Your spring donation will be matched by a generous local family foundation!
Video credit: Peter Mieras
This spring, millions of alevins have been emerging from their eggs, developing into new stages of their lifecycle, and beginning to migrate into estuaries and nearshore habitat. Amidst this season of renewal, Pacific Salmon Foundation is growing too. Our grant program is expanding in scope, and we are working in partnership on many forward-looking, game-changer habitat projects.
Over the next five years, PSF will dramatically accelerate salmon recovery and resilience province wide as we rally our partners and take action. With so many hard-working First Nations and community salmon groups raising the bar, we want to step up to help them achieve their worthy goals.
But to achieve our ambitious new targets, we need your help!
So that you can show that you are proudly part of PSF’s “People for Salmon”, anyone who donates $25 or more will receive an enamel pin of our signature yellow fish.

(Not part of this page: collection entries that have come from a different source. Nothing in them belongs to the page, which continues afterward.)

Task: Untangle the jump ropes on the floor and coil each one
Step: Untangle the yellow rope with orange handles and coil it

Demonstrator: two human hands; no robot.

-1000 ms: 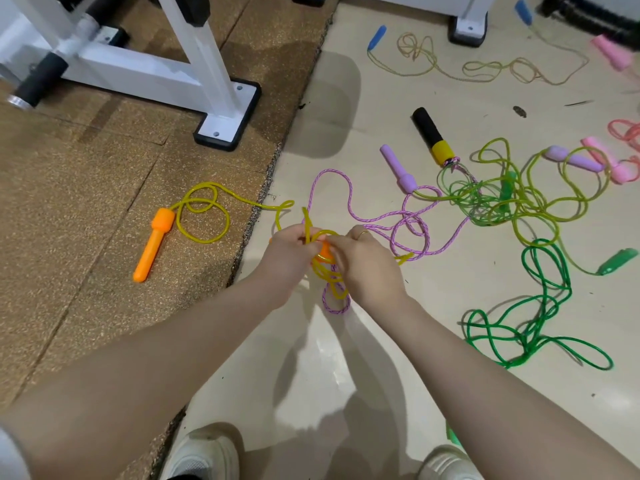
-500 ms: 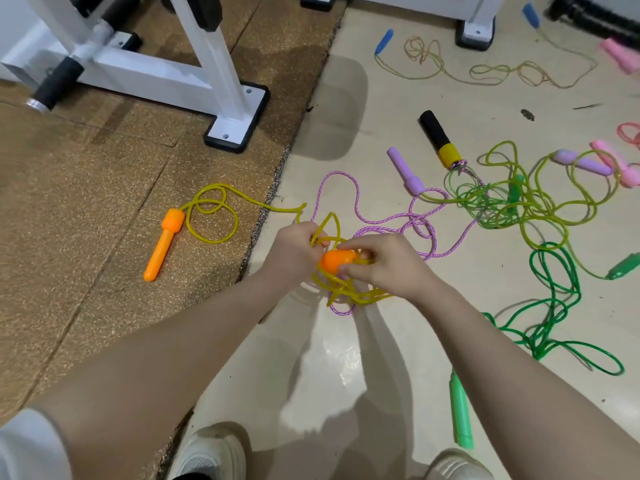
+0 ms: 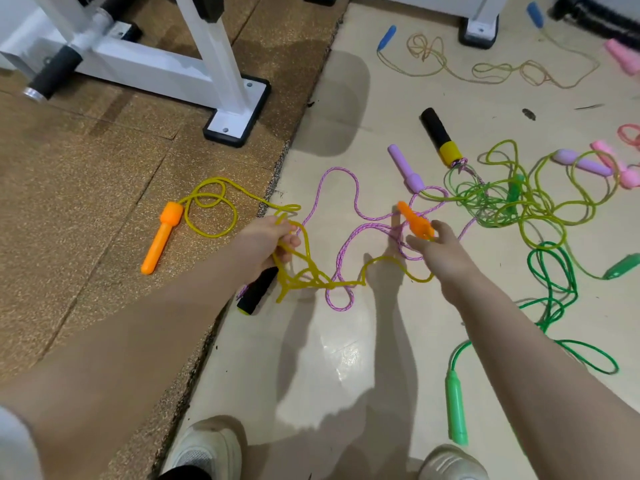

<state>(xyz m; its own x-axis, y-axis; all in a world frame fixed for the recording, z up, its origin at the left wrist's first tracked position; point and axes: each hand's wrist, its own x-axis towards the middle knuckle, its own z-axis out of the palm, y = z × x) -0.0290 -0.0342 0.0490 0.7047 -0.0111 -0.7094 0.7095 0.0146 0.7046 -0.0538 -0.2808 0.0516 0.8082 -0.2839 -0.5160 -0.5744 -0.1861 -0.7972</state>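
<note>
In the middle of the frame we see the left hand (image 3: 268, 242) curled round a bunch of loops of the yellow rope (image 3: 304, 271), while the right hand (image 3: 438, 249), right of centre, pinches an orange handle (image 3: 415, 221) between thumb and fingers, its narrow end pointing up and to the left. The yellow rope sags between the two hands in a knotted stretch just above the pale floor (image 3: 346, 358), and from the left hand it runs up and left onto the brown mat (image 3: 86, 188), where it curls in loops and ends at a second orange handle (image 3: 162, 237) lying flat at middle left. A purple braided rope (image 3: 337, 216) winds across the floor between and beneath the hands, passing through the yellow knot; it leads up to a lilac handle (image 3: 405, 168) above the right hand. Below the left hand lies a black foam handle (image 3: 258, 292), partly hidden by the wrist. To the right of the frame a green rope (image 3: 554, 289) and a lime-yellow rope (image 3: 540, 209) are heaped in a tangle, with a light green handle (image 3: 456, 408) lying at lower right. A black and yellow handle (image 3: 440, 136) rests at upper centre-right. A white metal frame (image 3: 166, 67) stands on the mat at upper left, and two white shoes (image 3: 204, 448) show at the bottom edge.
</note>
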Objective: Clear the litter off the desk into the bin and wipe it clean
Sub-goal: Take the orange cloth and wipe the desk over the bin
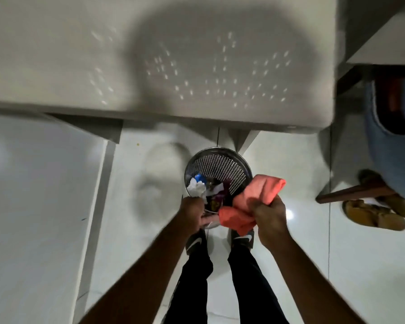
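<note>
Both hands are busy: the left hand (193, 212) grips the bin (218, 170) rim, the right hand (269, 215) holds the cloth (255, 195), so wiping the desk (56, 54) seems next.

Bin (218, 169) on floor (290, 265) before desk (80, 54), litter (198, 187) inside.

Both arms extend forward and down from the lower frame edge, bare to the elbow, converging toward 12 o'clock. Left hand (193, 212) is closed, knuckles up, fingers curled under in a grip. Right hand (269, 215), at 3 o'clock of the left, is fisted, thumb pressed across. Image is motion-blurred.
</note>
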A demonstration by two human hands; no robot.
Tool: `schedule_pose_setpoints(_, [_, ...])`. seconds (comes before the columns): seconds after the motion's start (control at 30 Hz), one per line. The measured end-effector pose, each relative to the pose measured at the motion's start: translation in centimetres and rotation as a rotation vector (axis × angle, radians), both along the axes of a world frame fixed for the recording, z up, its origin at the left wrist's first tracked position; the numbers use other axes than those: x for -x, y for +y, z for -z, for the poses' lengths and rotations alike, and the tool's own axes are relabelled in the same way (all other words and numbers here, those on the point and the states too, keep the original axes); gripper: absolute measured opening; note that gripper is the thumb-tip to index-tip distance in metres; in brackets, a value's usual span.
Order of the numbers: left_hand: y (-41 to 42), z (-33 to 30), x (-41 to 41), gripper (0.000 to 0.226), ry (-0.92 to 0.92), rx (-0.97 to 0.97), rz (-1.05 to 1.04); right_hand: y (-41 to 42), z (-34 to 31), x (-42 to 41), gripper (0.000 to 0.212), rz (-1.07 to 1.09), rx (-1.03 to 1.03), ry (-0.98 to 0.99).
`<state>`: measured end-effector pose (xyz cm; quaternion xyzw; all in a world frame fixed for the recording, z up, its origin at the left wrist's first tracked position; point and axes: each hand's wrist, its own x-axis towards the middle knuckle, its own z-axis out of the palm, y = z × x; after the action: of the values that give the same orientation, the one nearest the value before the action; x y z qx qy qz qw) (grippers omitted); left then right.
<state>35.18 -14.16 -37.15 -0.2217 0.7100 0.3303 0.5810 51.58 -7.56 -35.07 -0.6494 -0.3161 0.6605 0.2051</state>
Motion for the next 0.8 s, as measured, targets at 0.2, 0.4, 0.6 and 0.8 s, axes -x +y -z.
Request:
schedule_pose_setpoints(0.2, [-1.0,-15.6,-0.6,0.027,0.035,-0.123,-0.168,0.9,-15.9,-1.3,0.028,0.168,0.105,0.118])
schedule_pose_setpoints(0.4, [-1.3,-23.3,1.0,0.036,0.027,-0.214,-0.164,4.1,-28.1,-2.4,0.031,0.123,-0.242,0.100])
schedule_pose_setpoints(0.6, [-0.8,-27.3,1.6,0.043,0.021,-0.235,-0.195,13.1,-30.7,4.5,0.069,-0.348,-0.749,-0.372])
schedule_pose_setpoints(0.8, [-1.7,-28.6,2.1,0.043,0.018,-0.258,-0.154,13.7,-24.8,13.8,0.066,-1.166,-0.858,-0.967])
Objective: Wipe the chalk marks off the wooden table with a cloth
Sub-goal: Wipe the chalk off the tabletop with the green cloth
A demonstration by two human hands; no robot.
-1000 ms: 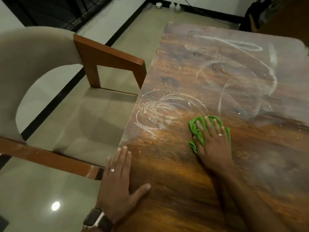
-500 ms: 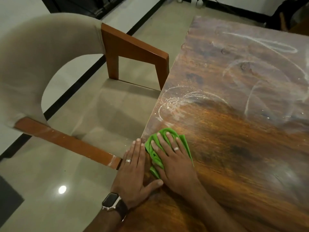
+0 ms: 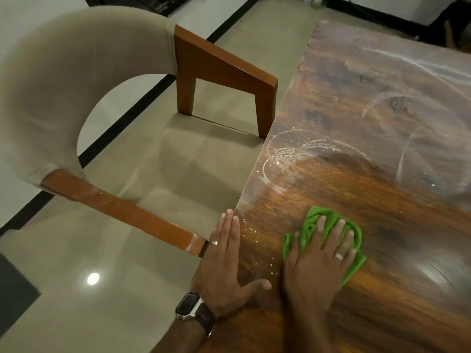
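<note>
On the near left part of the wooden table [image 3: 356, 289] we press the green cloth [image 3: 309, 225] flat under our right hand [image 3: 316, 266], fingers spread and straight over it, not curled round it. Our left hand [image 3: 224, 258] lies flat at the table's left edge, fingers straight and together, thumb out on the wood, holding nothing; a watch [image 3: 190, 307] sits on that wrist.

We judge the job partly done. The wood around and behind the cloth looks dark and free of lines, though fine white crumbs [image 3: 251, 229] are scattered between our two hands along the edge. Just beyond the cloth, near the left edge, a cluster of chalk loops [image 3: 288, 154] is plain to see. Farther out, long pale arcs [image 3: 407, 154] and a streak [image 3: 420, 62] toward the far corner cross the surface. So most of the marked area seems left: the loops first, then the far arcs, then the loose crumbs.

A chair [image 3: 102, 103] with wooden armrests stands just beside the table's left edge.
</note>
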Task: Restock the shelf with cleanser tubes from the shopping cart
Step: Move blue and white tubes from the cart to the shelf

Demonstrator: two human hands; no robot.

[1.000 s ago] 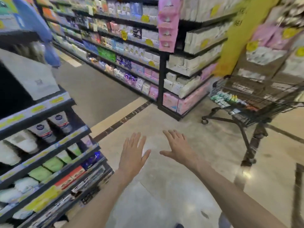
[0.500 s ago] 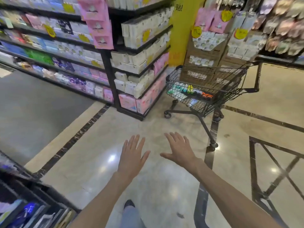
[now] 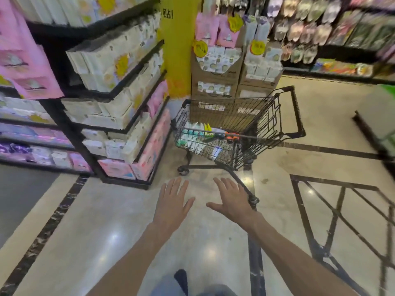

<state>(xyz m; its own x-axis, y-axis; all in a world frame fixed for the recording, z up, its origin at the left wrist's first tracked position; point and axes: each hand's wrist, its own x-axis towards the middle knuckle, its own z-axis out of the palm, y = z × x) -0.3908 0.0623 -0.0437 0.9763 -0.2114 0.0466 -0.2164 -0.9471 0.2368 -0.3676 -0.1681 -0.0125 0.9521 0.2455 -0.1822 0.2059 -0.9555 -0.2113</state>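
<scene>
A black wire shopping cart (image 3: pixel 284 124) stands on the shop floor ahead of me, its handle to the right. In its basket lie cleanser tubes (image 3: pixel 195 135), white, pale green and yellow, with a small orange item beside them. My left hand (image 3: pixel 173 202) and my right hand (image 3: pixel 232 199) are stretched out side by side, palms down, fingers straight and spread, holding nothing. Both hover over the floor just short of the cart's near wheels. The cleanser shelf is out of view.
A black shelving unit (image 3: pixel 119 116) with white and pink packs stands left of the cart. Behind the cart are a yellow pillar (image 3: pixel 177 50) and stacked cardboard display boxes (image 3: pixel 215 80). More shelves with hanging goods run along the back right. Polished floor lies around me.
The view has swung right, away from the cleanser shelf, and the cart has come closer and toward the centre. Both hands keep the same open, outstretched pose.
</scene>
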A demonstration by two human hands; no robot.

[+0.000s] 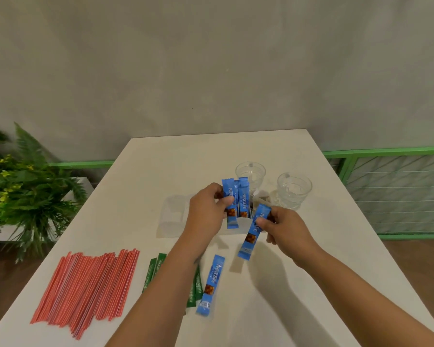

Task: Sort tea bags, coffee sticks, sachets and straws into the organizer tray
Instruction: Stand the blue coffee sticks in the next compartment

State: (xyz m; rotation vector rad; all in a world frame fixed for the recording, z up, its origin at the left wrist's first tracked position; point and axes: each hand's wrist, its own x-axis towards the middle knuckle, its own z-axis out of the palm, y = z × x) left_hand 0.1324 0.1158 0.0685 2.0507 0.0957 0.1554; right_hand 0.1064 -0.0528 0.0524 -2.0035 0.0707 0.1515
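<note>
Pinched between thumb and fingers, one blue coffee stick (pixel 230 207) stands upright in the left hand (pixel 207 211), held above the clear organizer tray (pixel 173 216) where other blue sticks (pixel 243 201) already stand on end in a compartment — probably held upright so it can drop in alongside them. Just beside it, the right hand (pixel 283 227) grips a second coffee stick (pixel 252 232) near its upper end, tilted, its lower end hanging free over the white table (pixel 161 159); it looks to be waiting its turn. A third coffee stick (pixel 211 284) lies flat on the table nearer the person, touching or overlapping the green sachets (pixel 194 289), which the left forearm partly hides. Red straws (pixel 85 286) lie in a loose fan at the near left, well apart from the tray, not yet sorted. Two glass cups (pixel 295 191) stand behind the tray — whether tea bags sit in the compartment near them I cannot tell. A leafy plant (pixel 23 186) stands off the table's left.
</note>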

One project that we are thrilled to accelerate thanks to support from donors like you is nearshore habitat restoration in the Campbell River Estuary on Vancouver Island. Here, the Wei Wai Kum First Nation and Greenways Land Trust have been working together since 2019 to restore valuable eelgrass meadow habitat for chum and Chinook salmon around Mill Pond. With help from a $50,000 grant from PSF, the team will dive to transplant eelgrass throughout this summer, restoring an additional 1,000 m2 of juvenile rearing habitat of their overall goal of 6,000 m2 by 2025.
Your generous contributions will allow PSF to fund game-changers like the restoration of Sturgeon Bank in Richmond, B.C. Over years of invasive human activity, what should be a productive tidal marsh has been reduced to a sediment-poor and vegetation depleted mudflat. PSF provided more than $200,000 in funding to an innovative multiyear project led by Ducks Unlimited Canada (DUC). This will provide a lifeline to hundreds of millions of out-migrating juvenile salmon, including endangered Fraser Chinook, as well as coho, sockeye, and steelhead.
DUC and partners have been using an upcycled kilometre-long pipeline to dispearse nourishing sediment across the Sturgeon Bank tidal flats to help it regenerate. Not only do projects like this help salmon thrive, but they enhance biodiversity. They have positive effects for the human population too, providing protection for coastal communities from flooding. Now that’s what we call a game-changer!